Una noche, cuando Canek pensaba en su problema, apareció de pronto un viejecillo y le dijo en voz baja: “La Flor Blanca está esperando entre las hojas frescas ¿has de dejar que otro la arranque para él?”. Y terminando de decir esto, desapareció sin que nadie supiera lo ocurrido. Pronto, las piedras esculpidas que conmemorarían la boda se hicieron, poniendo las figuras de los futuros esposos, y en la parte de abajo escribieron: “De éstos vendrá la grandeza del Mayab, y en ellos se asentará la paz y la abundancia de la tierra.

En Uxmal se preparó todo para la fiesta. De Mayapán salió la comitiva guiada por Hunac-Ceel, señor de los cocomes, y su hija Sac-Nicté, quienes fueron recibidos desde el camino de Uxmal a Mayapán por el mismo señor de Uxmal.

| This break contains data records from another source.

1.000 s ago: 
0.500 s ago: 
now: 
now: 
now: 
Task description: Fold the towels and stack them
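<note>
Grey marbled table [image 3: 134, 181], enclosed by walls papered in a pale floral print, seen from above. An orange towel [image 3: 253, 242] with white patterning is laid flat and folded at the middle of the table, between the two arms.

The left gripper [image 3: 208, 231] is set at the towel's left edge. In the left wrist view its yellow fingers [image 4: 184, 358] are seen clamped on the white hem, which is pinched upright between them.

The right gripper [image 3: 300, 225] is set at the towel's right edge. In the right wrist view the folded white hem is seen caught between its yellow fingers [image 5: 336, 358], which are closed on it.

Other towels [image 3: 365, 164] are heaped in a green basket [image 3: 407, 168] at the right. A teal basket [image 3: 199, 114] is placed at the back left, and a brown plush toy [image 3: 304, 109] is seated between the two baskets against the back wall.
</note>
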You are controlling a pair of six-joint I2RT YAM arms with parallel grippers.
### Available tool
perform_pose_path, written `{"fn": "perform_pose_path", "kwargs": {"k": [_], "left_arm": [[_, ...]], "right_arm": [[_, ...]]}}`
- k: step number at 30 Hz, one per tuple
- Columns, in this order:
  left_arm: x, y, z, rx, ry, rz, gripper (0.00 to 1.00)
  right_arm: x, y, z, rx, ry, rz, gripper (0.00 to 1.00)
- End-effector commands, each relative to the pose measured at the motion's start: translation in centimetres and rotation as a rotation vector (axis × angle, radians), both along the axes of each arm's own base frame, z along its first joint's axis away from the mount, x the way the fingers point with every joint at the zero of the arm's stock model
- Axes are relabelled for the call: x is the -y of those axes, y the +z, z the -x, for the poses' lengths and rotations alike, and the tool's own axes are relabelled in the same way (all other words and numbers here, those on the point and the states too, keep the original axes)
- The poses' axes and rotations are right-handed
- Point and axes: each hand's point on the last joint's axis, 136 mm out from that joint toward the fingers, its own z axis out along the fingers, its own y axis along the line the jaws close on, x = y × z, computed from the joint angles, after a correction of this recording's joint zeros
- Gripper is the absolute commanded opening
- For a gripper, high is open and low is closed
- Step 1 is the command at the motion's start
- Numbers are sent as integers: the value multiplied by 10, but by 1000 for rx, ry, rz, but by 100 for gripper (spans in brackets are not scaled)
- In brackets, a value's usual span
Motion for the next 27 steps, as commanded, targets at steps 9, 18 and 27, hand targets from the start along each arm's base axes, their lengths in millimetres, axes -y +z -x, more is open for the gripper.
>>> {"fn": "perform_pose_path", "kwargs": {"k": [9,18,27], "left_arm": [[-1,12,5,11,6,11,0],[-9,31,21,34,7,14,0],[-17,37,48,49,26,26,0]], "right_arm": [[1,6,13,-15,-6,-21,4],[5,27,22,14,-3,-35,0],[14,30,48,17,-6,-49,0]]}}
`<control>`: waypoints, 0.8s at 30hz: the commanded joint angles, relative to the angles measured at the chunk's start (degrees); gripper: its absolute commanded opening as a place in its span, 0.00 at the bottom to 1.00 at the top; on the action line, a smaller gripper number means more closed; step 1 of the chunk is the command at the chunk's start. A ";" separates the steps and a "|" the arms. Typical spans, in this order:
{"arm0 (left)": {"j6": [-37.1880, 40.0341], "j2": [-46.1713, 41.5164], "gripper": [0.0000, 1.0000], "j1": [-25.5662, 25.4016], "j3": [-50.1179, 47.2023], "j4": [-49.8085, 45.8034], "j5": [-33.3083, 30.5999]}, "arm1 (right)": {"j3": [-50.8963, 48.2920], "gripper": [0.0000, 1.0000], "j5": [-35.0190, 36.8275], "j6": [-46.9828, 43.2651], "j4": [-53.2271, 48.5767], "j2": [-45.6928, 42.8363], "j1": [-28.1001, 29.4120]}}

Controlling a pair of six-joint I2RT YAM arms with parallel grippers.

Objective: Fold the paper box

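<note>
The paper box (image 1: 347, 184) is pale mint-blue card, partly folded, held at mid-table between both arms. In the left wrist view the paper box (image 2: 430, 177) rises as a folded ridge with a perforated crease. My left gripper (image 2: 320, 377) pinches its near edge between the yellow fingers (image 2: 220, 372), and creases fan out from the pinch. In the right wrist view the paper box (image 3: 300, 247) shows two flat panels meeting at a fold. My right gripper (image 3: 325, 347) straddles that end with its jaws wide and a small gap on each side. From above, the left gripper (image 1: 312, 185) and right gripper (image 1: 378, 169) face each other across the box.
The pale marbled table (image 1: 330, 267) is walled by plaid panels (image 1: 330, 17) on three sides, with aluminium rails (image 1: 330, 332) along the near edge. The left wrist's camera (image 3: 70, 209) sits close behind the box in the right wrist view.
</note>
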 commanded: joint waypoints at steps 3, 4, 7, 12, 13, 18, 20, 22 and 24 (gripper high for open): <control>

La fiesta se inició y llegaron gentes de muchos pueblos cercanos y distantes; pero Canek, el señor de los itzáes, no llegó.

El tercer día, después de seguir esperando a Canek, decidieron dar comienzo a la ceremonia. Más de pronto, el señor de los itzáes al frente de 60 guerreros principales, irrumpió como un relámpago en el altar del templo mayor donde se efectuaba la boda arrebatando a Sac-Nicté de su padre y Ulil, y sin que nadie pudiera hacer nada, huyeron. En la ciudad de Uxmal había confusión, tanto por la fiesta como por el rapto, y para cuando Ulil reunió un grupo de guerreros para perseguir a Canek, ya no se pudo hacer nada.

Ulil y Hunaac-Ceel se aliaron contra Canek; pero cuando llegaron a Chichén-Itzá, descubrieron que la ciudad estaba abandonada. Entonces, con furia, la incendiaron, saquearon y destruyeron; mientras, por la selva del sur de la península, Canek en compañía de Sac-Nicté guiaban a los itzáes rumbo a un nuevo destino: la isla de Tayasal, salvándose así los itzáes de la furia de sus antiguos aliados, y desde entonces quedó la ciudad de Chichén-Itzá abandonada, así como ahora la encontramos.